Taken together, we observed that under these specific conditions (i.e., iTOP RNP delivery, HAP1 cells, for these specific guide RNAs), LbuCas13a exhibited the highest collateral RNA cleavage activity both in vitro and in cells. Therefore, we used LbuCas13a for all further experiments. Collateral cleavage inside cells has also been reported for some of the other orthologs compared here^49–51; however, we could not find strong evidence for collateral cleavage with these orthologs. This further highlights the situational nature of collateral cleavage by Cas13 in human cells⁵⁸, which we further discuss in Supplementary Note 1.

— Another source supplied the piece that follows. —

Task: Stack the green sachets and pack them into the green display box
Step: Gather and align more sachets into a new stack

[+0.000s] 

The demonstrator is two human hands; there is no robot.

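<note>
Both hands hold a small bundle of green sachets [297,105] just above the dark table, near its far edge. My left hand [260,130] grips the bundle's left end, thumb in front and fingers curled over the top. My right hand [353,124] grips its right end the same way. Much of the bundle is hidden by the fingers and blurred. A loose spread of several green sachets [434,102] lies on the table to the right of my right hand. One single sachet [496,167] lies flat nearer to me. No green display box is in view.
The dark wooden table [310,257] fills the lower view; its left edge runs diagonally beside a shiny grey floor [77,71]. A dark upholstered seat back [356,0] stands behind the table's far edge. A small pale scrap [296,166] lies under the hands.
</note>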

Different RNP delivery methods support LbuCas13a collateral cleavage

We next examined whether collateral cleavage could also be induced using different delivery methods, and whether it depended on targeting exogenous RNA. First, we electroporated HAP1 cells with LbuCas13a and a guide RNA targeting one of the highly abundant endogenous transcripts RPS19, GAPDH, or 18S rRNA. Delivery by electroporation resulted in strong total RNA degradation for all three guide RNAs, demonstrating that collateral cleavage is not the result of the iTOP delivery method per se, and does not require targeting an overexpressed exogenous transcript (Supplementary Fig. 5a).

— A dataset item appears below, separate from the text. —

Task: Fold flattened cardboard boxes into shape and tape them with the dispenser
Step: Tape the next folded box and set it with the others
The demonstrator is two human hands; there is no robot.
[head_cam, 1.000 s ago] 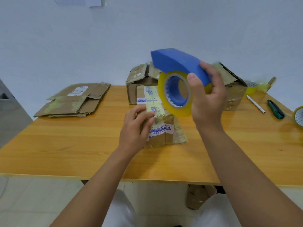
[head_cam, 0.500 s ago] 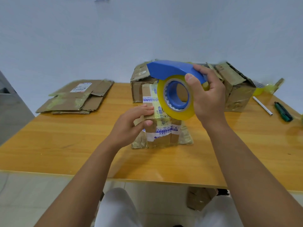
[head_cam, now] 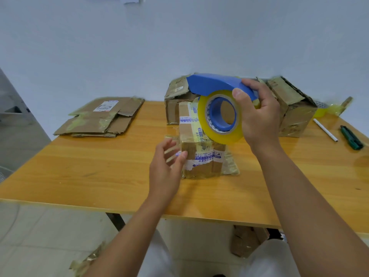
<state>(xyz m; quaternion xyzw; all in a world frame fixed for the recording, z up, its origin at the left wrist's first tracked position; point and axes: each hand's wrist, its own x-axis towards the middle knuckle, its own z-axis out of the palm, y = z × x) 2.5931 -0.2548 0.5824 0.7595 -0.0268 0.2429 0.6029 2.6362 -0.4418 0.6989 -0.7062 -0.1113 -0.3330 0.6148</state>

To explore if the collateral RNA cleavage also occurs when LbuCas13a is overexpressed in the cell, we transfected an LbuCas13a expression plasmid into HAP1-dEGFP cells. The transfected cells showed a clear LbuCas13a band on western blot (Supplementary Fig. 5b), despite an average transfection efficiency of only 9.2%. We enriched successfully transfected cells by FACS two days after plasmid transfection. Both the unsorted and enriched cells were transfected with a dEGFP-targeting guide RNA after allowing the enriched cells to recover overnight from sorting. No collateral cleavage pattern was observed in the protein expressing cells transfected with guide RNA (Supplementary Fig. 5c). Altogether, our data demonstrate that LbuCas13a is capable of collateral cleavage, targeting both exogenous and endogenous transcripts, and using two different RNP delivery methods. However, no collateral cleavage was observed when the LbuCas13a protein was expressed.

Collateral cleavage occurs in all tested cell lines

Since previous reports have demonstrated that Cas13 activity can be cell-line dependent⁵⁸, we next explored whether collateral RNA cleavage by LbuCas13a RNP delivery was also cell-type dependent. We used iTOP to transfect the chronic myeloid leukemia derived line HAP1, the rhabdomyosarcoma line RD, the osteosarcoma line U2OS, and the retinal pigment epithelia line ARPE19 with LbuCas13a targeting the highly abundant endogenous transcripts RPS19, GAPDH, or 18S rRNA. All four cell lines demonstrated robust collateral cleavage after targeting any of these target transcripts (Fig. 2a). Across all four cell lines, 18S rRNA targeting resulted in the most robust collateral RNA cleavage activity, followed by GAPDH and RPS19, respectively. Notably, the degradation pattern was exactly the same in all conditions and does not depend on the target RNA or cell line. This consistent RNA degradation pattern allowed us to quantify the total RNA degradation by taking the area under the curve of the region where most of the cleaved RNA fragments occur (See Fig. 2a). HAP1 cells consistently demonstrated significantly more total RNA degradation than the other three cell lines (Fig. 2b). Next, we utilized the 5′−3′ RT-qPCR assay to further quantify the collateral cleavage effect in these samples. RNA degradation was presented by both an overall increase in Cq values compared to untreated cells as well as an increased difference between the 5′ and 3′ primer pair (Fig. 2c), with HAP1 again showing the biggest effect. HAP1 cells are known as near-haploid cells; however, they diploidize quickly in just several passages⁵⁹. The HAP1-dEGFP cells we used in this study are indeed a mixture of haploid and diploid cells (Supplementary Fig. 6b). It could be haploid cells are more sensitive to collateral activity due for example, not being able to replace lost RNA as quickly as diploid cells. Another possible reason for the higher collateral activity in HAP1 cells could be a higher RNP delivery efficiency, as iTOP was developed using this cell type⁵⁴.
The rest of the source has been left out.